Papers of the Week

Normalization of the excitatory and inhibitory balance by increasing the levels of endogenous inhibitory neurotransmitters by blocking their reuptake is a promising therapeutic strategy for relieving chronic pain. Pharmacological blockade of spinal GABA transporter subtypes 1 and 3 (GAT1 and GAT3) has been reported to generate analgesic effects in animal models of neuropathic pain. Here we explored the synaptic mechanisms underlying their analgesic effects in the spinal dorsal horn. Whole-cell recordings were made from dorsal horn neurons in spinal slices with attached dorsal roots from adult mice, and the effects of GAT inhibitors on miniature and evoked postsynaptic currents were examined.
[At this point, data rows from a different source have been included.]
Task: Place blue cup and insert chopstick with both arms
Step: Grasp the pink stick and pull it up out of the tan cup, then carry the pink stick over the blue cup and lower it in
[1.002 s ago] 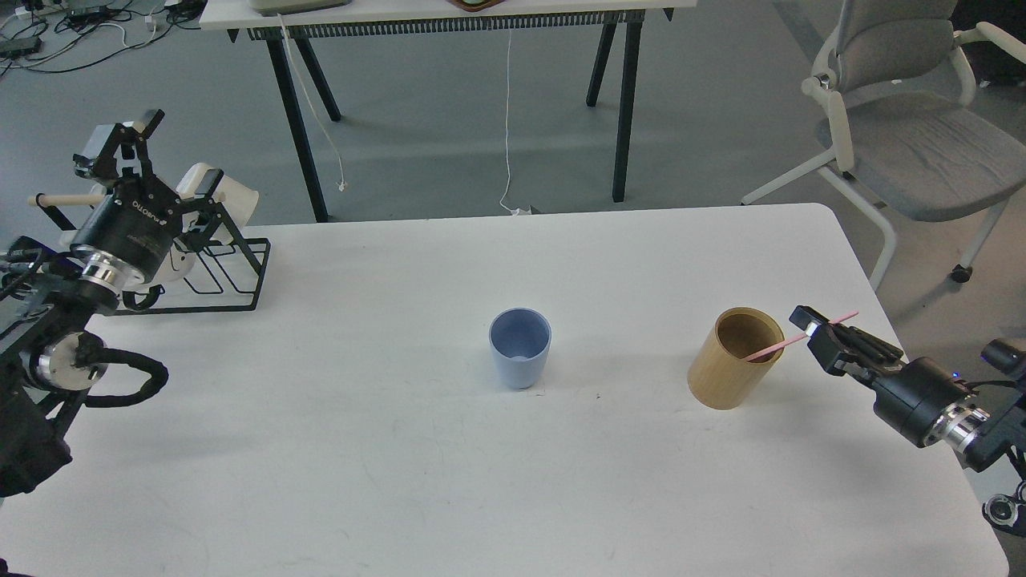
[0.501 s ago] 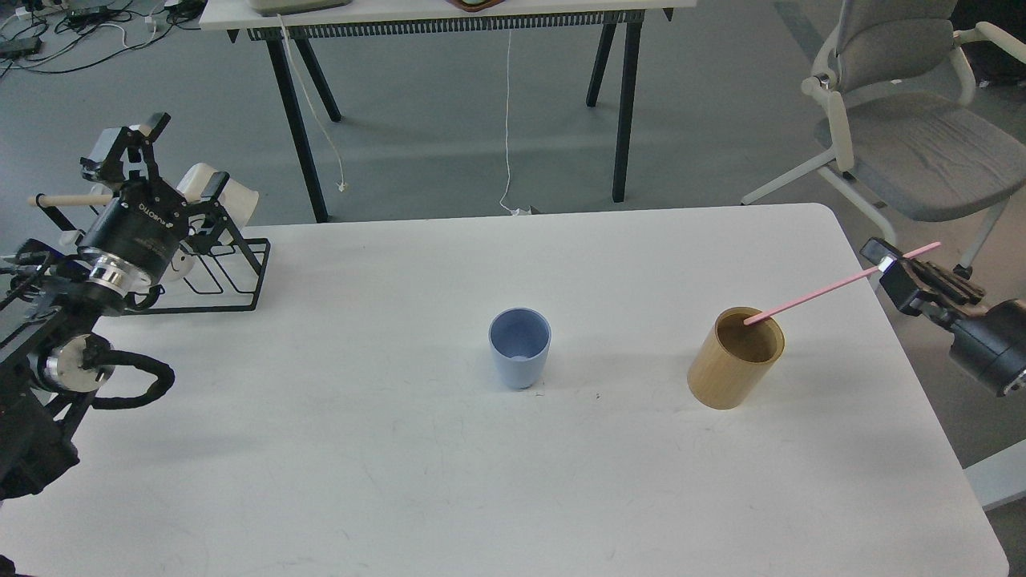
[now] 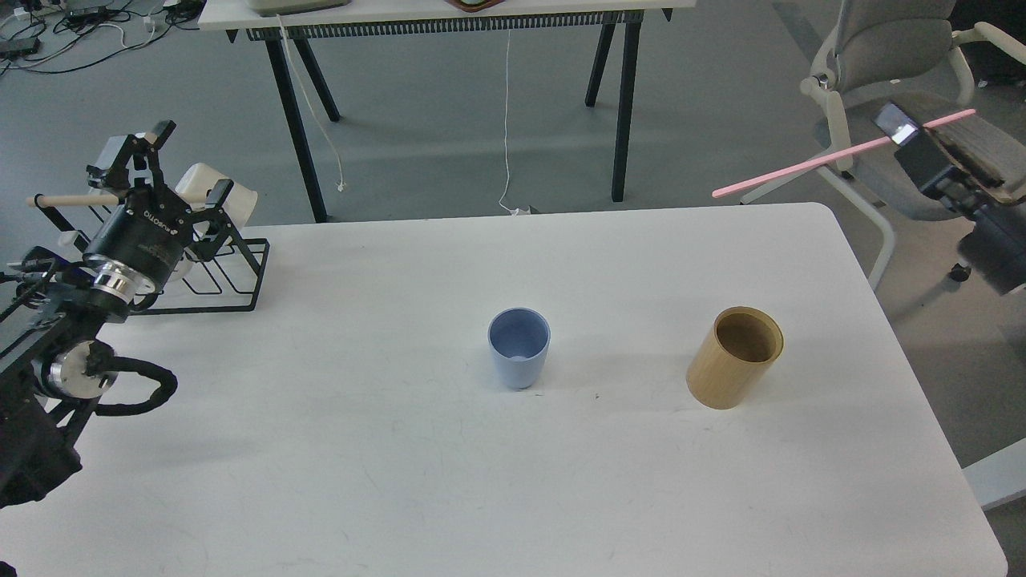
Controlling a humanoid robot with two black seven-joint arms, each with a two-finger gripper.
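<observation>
The pale blue cup [image 3: 519, 347] stands upright and empty in the middle of the white table [image 3: 513, 481]. My right gripper [image 3: 910, 132] is raised at the far right, off the table's edge, shut on the pink chopstick [image 3: 801, 167]. The stick points left and slightly down, high above the tan holder [image 3: 734, 357], clear of it. My left gripper [image 3: 160, 160] is at the far left by the black wire rack [image 3: 224, 276], its fingers spread and empty.
The tan wooden holder stands upright right of the cup and is empty. The rack holds a white mug [image 3: 228, 196] and a wooden rod [image 3: 68, 199]. A grey chair [image 3: 898, 96] stands behind my right arm. A second table [image 3: 449, 24] stands beyond.
My right gripper has lifted the pink chopstick up and to the right, fully out of the tan holder. My left gripper has shifted slightly right and down near the rack.
</observation>
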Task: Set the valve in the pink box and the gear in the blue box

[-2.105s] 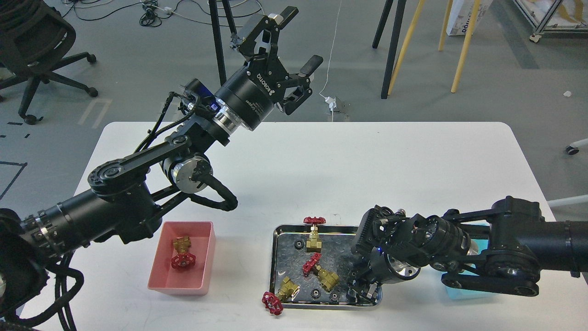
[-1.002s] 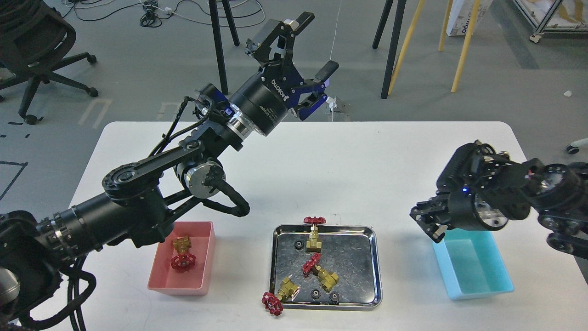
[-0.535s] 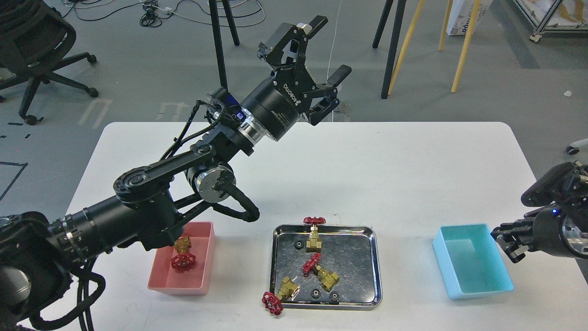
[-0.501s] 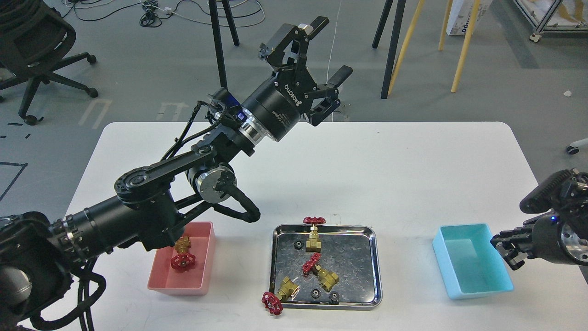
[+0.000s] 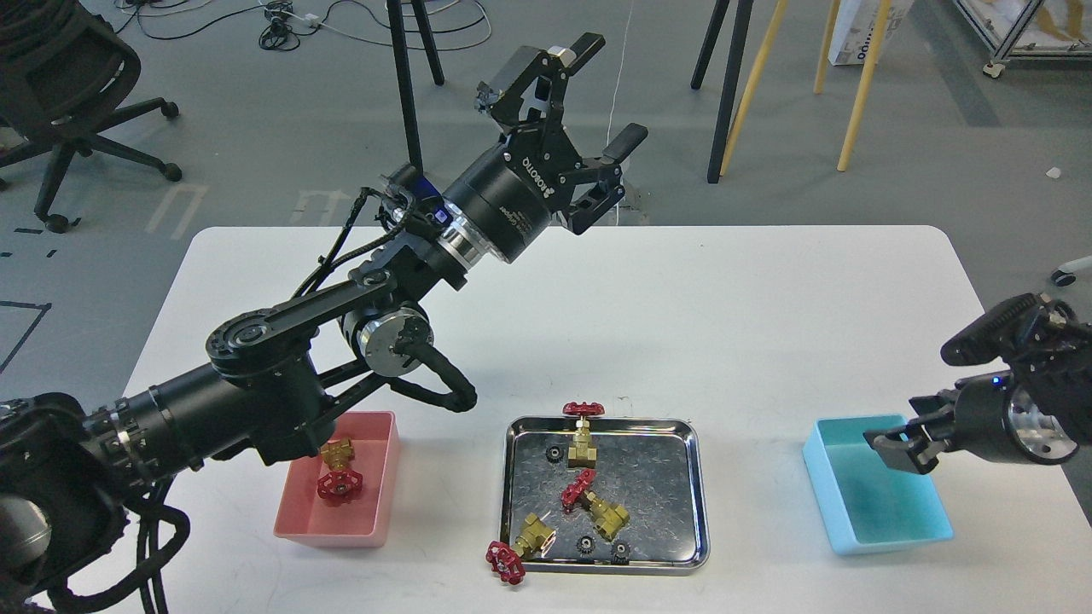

Behaviorally, GAT inhibitors were intrathecally applied to assess their effects on mechanical hypersensitivity in mice developing neuropathic pain after partial sciatic nerve ligation. The GAT1 inhibitor NNC-711 reduced the frequency of mEPSCs and the amplitude of C-fiber-mediated EPSCs, and the GAT3 inhibitor SNAP-5114 reduced the amplitude of A- and C-fiber-mediated EPSCs. These effects were antagonized by the GABAB receptor antagonist CGP55845. Consistently, the analgesic effect of intrathecally injected NNC-711 and SNAP-5114 in mice developing mechanical hypersensitivity after partial sciatic nerve ligation was abolished by CGP55845. Thus, GAT1 and GAT3 inhibitors exert distinct GABAB receptor-mediated inhibitory effects on excitatory synaptic transmission in the spinal dorsal horn, which most likely contributes to their analgesic effects.